» Exercise instructions
Return, from the material below, each line in which the word "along" is present.

» Material provided
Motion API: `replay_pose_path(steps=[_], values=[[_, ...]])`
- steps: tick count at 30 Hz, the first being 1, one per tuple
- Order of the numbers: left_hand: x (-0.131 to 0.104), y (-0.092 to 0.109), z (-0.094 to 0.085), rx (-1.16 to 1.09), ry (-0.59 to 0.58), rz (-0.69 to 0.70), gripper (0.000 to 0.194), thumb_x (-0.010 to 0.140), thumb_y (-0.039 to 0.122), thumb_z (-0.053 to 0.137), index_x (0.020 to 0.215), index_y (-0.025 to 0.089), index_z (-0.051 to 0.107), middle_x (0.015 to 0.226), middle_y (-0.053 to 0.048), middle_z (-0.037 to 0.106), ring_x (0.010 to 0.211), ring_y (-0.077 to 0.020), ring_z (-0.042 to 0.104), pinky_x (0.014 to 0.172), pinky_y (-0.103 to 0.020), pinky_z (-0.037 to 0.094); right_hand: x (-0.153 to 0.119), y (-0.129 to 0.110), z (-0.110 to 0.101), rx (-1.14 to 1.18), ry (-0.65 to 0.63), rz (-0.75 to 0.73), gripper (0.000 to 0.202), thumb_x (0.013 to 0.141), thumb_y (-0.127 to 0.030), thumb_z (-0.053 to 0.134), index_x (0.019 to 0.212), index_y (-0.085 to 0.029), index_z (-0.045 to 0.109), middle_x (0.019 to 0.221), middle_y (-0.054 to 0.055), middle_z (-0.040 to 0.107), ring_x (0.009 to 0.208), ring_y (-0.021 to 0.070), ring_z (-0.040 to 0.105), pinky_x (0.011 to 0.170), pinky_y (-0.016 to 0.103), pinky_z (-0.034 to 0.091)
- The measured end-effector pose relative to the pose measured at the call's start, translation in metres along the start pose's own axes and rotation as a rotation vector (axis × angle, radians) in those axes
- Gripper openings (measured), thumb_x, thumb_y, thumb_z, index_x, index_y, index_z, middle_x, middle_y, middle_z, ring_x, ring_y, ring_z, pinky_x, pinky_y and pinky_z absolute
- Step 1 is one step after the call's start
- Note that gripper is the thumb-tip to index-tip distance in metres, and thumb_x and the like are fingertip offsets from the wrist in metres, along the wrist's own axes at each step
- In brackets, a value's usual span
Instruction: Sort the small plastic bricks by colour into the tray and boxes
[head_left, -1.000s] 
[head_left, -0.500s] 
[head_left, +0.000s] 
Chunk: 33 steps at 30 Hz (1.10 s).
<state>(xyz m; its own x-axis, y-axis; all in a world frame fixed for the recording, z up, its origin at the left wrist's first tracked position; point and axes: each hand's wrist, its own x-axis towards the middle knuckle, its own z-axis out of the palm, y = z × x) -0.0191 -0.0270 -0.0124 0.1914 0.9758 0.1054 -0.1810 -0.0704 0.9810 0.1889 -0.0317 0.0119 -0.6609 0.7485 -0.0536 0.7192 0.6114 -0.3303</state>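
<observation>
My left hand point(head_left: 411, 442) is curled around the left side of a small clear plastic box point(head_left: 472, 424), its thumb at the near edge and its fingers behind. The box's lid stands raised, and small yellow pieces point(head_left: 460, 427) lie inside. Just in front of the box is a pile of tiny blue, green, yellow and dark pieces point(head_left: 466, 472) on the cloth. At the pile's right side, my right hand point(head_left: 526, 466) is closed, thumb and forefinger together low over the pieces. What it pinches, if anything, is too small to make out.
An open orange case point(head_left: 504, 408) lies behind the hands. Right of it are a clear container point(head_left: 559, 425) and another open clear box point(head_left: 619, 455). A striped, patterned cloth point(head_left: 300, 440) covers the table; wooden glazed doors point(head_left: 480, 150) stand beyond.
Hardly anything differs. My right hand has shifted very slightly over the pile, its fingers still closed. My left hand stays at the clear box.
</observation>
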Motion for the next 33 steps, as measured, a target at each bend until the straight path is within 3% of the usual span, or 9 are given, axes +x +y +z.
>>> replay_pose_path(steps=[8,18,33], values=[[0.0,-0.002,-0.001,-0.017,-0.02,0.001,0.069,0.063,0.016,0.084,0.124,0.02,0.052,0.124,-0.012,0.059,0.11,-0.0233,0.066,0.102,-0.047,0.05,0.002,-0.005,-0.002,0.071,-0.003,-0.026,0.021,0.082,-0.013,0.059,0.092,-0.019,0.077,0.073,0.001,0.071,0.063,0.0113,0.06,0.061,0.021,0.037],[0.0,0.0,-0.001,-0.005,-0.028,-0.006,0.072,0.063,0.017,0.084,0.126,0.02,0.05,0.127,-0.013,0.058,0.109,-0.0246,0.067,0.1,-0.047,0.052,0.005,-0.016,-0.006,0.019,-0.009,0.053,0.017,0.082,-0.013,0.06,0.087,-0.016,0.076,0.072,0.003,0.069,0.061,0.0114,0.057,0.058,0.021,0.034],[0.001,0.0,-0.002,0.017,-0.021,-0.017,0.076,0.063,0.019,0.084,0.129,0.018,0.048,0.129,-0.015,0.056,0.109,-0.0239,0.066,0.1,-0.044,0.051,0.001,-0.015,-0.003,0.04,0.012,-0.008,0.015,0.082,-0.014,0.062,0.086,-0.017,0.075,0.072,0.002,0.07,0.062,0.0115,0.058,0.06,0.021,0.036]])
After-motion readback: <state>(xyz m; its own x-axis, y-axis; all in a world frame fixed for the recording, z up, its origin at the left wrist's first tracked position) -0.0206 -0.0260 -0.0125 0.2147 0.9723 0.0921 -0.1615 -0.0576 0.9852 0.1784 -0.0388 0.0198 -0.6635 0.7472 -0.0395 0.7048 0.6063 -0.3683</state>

» Response to this task
- The measured end-effector pose relative to the pose measured at the call's start, translation in metres along the start pose's own axes and rotation as a rotation vector (axis × angle, radians) in those axes
- Note that gripper is the thumb-tip to index-tip distance in metres, and thumb_x and the like are fingertip offsets from the wrist in metres, along the wrist's own axes at each step

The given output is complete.